For this reason, I decided to use a simple Sentiment Analysis on the Description to at least
retain some information about the listing*

In [27]:
# create dataset for imputing reviews NAs and eliminate categorial variables
df_imputation = dic2023_d_listings.drop(["id",
                                         "name",
                                         "host_id",
                                         "host_since",
                                         "host_response_time",
                                         "host_verifications",     # to remove permanently
                                         "neighbourhood_cleansed", # to remove permanently
                                         "property_type",
                                         "bathrooms_text",
                                         "first_review",
                                         "last_review",
                                         "price"
                                         ], axis=1)

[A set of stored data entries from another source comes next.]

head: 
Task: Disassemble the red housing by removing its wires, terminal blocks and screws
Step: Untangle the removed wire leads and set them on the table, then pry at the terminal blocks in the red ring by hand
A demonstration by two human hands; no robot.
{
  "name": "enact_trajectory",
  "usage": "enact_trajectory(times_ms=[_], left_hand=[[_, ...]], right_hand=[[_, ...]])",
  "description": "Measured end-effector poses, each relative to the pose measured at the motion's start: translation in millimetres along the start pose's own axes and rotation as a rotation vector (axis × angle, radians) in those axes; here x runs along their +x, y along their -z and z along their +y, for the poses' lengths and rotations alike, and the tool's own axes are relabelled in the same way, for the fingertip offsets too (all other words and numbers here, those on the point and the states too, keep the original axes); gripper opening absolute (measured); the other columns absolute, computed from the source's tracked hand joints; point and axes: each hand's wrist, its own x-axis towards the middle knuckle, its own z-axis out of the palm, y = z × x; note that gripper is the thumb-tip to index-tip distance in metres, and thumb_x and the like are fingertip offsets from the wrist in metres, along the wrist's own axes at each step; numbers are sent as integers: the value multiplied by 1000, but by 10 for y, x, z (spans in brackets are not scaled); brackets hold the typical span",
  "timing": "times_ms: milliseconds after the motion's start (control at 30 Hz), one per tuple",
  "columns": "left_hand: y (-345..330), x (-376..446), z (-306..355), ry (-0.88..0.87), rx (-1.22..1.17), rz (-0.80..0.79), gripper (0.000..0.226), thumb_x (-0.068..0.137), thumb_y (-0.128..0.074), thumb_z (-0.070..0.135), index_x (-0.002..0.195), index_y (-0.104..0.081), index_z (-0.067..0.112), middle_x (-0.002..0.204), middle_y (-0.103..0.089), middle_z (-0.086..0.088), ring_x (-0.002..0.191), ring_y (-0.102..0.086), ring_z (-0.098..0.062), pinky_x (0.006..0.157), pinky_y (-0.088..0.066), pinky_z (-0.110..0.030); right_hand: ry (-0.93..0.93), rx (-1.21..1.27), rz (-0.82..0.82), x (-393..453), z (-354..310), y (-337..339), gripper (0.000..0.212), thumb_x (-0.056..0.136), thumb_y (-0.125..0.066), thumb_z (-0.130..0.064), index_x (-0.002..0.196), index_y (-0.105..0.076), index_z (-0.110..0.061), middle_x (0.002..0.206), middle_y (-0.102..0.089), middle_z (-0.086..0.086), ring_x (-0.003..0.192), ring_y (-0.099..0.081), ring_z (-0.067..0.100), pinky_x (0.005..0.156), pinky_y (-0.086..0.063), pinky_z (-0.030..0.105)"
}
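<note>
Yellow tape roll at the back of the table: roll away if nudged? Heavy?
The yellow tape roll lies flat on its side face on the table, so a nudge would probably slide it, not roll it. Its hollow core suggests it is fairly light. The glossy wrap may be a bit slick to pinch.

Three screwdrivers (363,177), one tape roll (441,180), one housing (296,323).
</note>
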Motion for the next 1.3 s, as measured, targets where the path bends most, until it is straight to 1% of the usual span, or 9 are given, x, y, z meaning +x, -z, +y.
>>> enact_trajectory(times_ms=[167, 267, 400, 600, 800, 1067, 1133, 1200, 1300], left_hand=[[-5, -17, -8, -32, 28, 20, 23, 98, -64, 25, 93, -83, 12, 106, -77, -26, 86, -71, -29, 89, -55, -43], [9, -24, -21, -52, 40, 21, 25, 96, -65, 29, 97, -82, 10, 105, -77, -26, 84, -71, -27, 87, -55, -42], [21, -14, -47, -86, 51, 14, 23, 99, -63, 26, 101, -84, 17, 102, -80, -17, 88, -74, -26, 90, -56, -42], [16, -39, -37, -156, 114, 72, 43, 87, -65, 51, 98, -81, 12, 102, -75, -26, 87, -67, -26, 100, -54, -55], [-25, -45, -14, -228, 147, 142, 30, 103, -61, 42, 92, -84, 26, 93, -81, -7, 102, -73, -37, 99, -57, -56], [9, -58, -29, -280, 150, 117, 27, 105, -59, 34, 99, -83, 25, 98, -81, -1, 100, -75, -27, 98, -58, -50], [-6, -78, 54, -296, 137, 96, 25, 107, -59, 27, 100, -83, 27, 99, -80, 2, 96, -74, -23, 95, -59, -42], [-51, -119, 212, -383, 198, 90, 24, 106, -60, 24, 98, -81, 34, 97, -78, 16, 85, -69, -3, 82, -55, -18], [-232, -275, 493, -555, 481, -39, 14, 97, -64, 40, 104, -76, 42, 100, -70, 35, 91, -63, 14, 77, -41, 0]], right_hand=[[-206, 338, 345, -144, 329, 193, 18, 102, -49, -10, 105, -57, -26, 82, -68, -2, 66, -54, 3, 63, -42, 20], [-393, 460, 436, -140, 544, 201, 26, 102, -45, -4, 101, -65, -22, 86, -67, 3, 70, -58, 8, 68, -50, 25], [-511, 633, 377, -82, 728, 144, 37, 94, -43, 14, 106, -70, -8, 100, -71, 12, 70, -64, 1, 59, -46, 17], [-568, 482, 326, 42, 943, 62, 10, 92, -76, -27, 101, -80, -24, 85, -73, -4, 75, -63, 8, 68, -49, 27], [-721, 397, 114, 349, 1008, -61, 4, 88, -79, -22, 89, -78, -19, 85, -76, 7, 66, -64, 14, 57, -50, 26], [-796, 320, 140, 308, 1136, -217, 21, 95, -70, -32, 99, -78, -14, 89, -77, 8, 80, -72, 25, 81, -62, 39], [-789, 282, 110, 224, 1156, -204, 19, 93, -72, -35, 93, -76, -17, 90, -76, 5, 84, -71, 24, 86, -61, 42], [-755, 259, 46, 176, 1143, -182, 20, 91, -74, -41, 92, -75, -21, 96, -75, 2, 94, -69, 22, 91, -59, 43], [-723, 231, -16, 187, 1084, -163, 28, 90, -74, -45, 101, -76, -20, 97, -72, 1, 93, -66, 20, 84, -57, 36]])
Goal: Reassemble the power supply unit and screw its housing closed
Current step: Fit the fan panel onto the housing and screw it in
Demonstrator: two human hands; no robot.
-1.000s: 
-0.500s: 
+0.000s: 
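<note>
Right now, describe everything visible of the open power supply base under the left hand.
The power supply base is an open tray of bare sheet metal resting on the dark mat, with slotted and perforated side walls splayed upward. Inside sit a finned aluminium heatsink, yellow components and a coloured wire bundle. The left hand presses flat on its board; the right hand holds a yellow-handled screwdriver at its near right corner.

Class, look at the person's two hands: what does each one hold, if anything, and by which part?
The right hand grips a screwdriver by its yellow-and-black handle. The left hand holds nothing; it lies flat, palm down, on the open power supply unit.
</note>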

column_names = list(df_imputation.columns)

In [28]:
def preprocess_text(text):
    tokens = word_tokenize(text.lower())
    filtered_tokens = [token for token in tokens if token not in stopwords.words('english')]
    lemmatizer = WordNetLemmatizer()
    lemmatized_tokens = [lemmatizer.lemmatize(token) for token in filtered_tokens]
    processed_text = ' '.join(lemmatized_tokens)
    return processed_text

analyzer = SentimentIntensityAnalyzer()
def get_sentiment(text):
    scores = analyzer.polarity_scores(text)
    sentiment = scores['pos']
    return sentiment

In [29]:
df_imputation["neighborhood_overview"] = df_imputation["neighborhood_overview"].apply(preprocess_text)
df_imputation["neighborhood_overview"] = df_imputation["neighborhood_overview"].apply(get_sentiment)

df_imputation["host_about"] = df_imputation["host_about"].apply(preprocess_text)
df_imputation["host_about"] = df_imputation["host_about"].apply(get_sentiment)

In [30]:
imputer = KNNImputer(n_neighbors=5, weights="distance", metric="nan_euclidean", copy=False)
imputed_df = imputer.fit_transform(df_imputation)
imputed_df = pd.DataFrame(imputed_df, columns = column_names)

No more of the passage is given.